▶ What to do
Every line below between the line holding "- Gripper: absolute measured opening" and the line holding "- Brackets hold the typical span", inclusive, should be repeated exactly, and all other lines omitted.
BEGIN Recorded information
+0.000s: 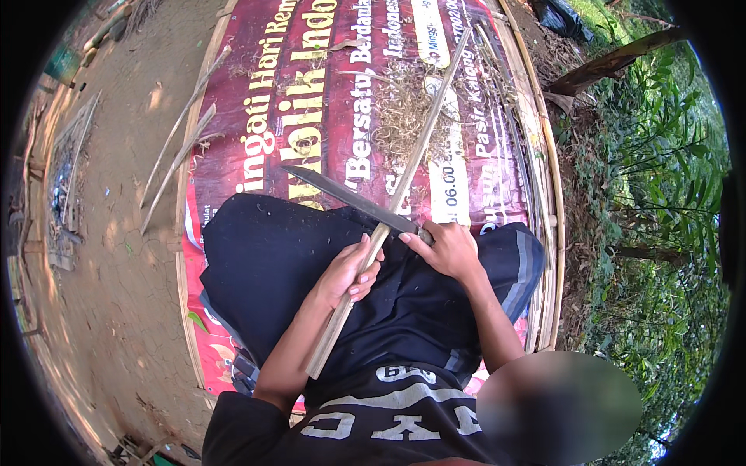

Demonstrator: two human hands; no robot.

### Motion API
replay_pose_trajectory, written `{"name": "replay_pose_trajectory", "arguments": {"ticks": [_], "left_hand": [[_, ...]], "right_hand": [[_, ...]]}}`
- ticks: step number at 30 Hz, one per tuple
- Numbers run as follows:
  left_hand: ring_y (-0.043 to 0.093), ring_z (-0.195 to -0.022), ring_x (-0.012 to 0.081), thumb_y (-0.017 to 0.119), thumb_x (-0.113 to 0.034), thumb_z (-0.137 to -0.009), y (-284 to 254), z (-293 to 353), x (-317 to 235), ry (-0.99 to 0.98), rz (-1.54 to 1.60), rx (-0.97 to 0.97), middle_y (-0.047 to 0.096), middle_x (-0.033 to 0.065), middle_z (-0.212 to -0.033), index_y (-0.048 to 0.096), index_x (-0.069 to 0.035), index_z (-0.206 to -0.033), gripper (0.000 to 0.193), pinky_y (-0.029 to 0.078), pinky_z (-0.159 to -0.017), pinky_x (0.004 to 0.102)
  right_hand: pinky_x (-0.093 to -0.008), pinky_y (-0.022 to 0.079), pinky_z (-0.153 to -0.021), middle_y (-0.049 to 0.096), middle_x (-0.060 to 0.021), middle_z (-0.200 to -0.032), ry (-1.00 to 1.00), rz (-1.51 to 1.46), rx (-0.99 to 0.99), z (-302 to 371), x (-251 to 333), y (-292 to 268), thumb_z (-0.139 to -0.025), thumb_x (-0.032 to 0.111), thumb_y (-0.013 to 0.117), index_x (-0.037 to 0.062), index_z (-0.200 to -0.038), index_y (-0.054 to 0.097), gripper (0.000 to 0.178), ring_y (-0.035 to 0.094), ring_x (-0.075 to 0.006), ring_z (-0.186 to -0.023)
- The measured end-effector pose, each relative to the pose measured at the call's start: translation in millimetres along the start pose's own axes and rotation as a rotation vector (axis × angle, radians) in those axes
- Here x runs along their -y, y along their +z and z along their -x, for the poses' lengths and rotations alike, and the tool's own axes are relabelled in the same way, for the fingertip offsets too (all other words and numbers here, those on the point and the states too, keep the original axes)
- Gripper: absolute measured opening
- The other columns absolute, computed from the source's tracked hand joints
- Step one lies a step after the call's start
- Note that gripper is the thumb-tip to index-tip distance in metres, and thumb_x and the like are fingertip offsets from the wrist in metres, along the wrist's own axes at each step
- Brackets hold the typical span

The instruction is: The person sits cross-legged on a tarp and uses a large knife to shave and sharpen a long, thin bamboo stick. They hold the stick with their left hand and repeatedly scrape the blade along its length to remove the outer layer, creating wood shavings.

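A long, pale strip of split bamboo (420, 147) slants across my lap, its far end over the banner and its near end close to my shirt. My left hand (350, 269) is wrapped round the strip below its middle. In my right hand (451, 250) is the handle of a machete (342, 193), mostly covered by my fingers. The dark blade points left and away from me. It crosses the strip just beyond my left hand and appears to rest against it.
I sit on a red printed banner (272, 85) laid over a bamboo platform with a pole edge (553, 233). Curly shavings (404, 116) lie ahead. Thin sticks (183, 155) lean at the left edge, beside bare earth (116, 311). Green plants (660, 194) grow at the right.
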State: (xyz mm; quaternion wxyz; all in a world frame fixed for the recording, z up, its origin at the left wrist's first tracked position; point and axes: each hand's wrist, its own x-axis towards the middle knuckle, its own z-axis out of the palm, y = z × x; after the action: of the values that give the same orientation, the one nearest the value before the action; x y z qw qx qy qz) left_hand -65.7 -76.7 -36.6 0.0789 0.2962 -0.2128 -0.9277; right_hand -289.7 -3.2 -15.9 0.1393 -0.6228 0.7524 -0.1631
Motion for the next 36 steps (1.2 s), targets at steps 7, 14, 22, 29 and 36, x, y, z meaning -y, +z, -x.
{"name": "replay_pose_trajectory", "arguments": {"ticks": [7, 14, 22, 29, 36], "left_hand": [[0.031, -0.027, 0.004, 0.025, -0.045, -0.109, -8, -3, 3, -0.044, 0.416, 0.266, 0.031, -0.0067, -0.048, 0.046, -0.008, -0.096, 0.045, 0.031, -0.024, 0.0201], [0.032, -0.026, 0.0044, 0.026, -0.043, -0.109, -11, -17, 8, -0.05, 0.4, 0.263, 0.033, -0.0065, -0.046, 0.044, -0.009, -0.094, 0.041, 0.032, -0.024, 0.0199], [0.034, -0.027, 0.0065, 0.031, -0.046, -0.108, -11, -2, 25, -0.016, 0.337, 0.2, 0.034, -0.0042, -0.045, 0.042, -0.012, -0.084, 0.044, 0.031, -0.025, 0.0205], [0.038, -0.027, 0.0079, 0.032, -0.046, -0.108, -15, -1, 28, -0.052, 0.594, 0.38, 0.037, -0.0032, -0.045, 0.044, -0.012, -0.086, 0.042, 0.034, -0.024, 0.0214], [0.029, -0.029, 0.0043, 0.035, -0.05, -0.107, -17, 11, 28, -0.088, 0.412, 0.246, 0.032, -0.0062, -0.047, 0.043, -0.015, -0.085, 0.042, 0.025, -0.027, 0.018]], "right_hand": [[-0.0443, 0.05, -0.057, 0.06, -0.0165, -0.057, -0.019, -0.175, 0.159, -22, -14, 5, -0.088, 0.053, 0.066, 0.002, -0.079, 0.071, 0.052, 0.062, -0.038, -0.055], [-0.047, 0.05, -0.06, 0.06, -0.0185, -0.059, 0.08, -0.034, 0.145, -33, -52, -2, -0.09, 0.052, 0.065, 0.001, -0.082, 0.07, 0.052, 0.063, -0.0407, -0.061], [-0.048, 0.049, -0.057, 0.059, -0.0185, -0.058, -0.047, 0.107, 0.166, -36, -25, -17, -0.092, 0.059, 0.059, 0.0019, -0.077, 0.067, 0.06, 0.061, -0.0401, -0.056], [-0.0434, 0.041, -0.051, 0.05, -0.0174, -0.052, 0.236, -0.091, 0.057, -48, -62, -29, -0.1, 0.048, 0.054, -0.0084, -0.073, 0.061, 0.062, 0.049, -0.0269, -0.046], [-0.0474, 0.05, -0.062, 0.058, -0.0204, -0.058, -0.054, 0.029, 0.343, -11, 23, -14, -0.09, 0.059, 0.06, 0.001, -0.075, 0.069, 0.061, 0.061, -0.0421, -0.063]]}}
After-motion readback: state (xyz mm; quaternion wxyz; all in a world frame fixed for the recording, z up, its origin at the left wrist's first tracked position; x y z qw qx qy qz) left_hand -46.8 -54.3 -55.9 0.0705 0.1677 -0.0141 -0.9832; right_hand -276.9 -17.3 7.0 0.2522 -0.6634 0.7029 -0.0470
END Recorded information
▶ Task response
- Gripper: absolute measured opening
- The other columns absolute, computed from the source's tracked hand joints
- Step one lies a step after the call's start
- Note that gripper is the thumb-tip to index-tip distance in metres, and thumb_x and the like are fingertip offsets from the wrist in metres, along the wrist's own axes at each step
- Brackets hold the typical span

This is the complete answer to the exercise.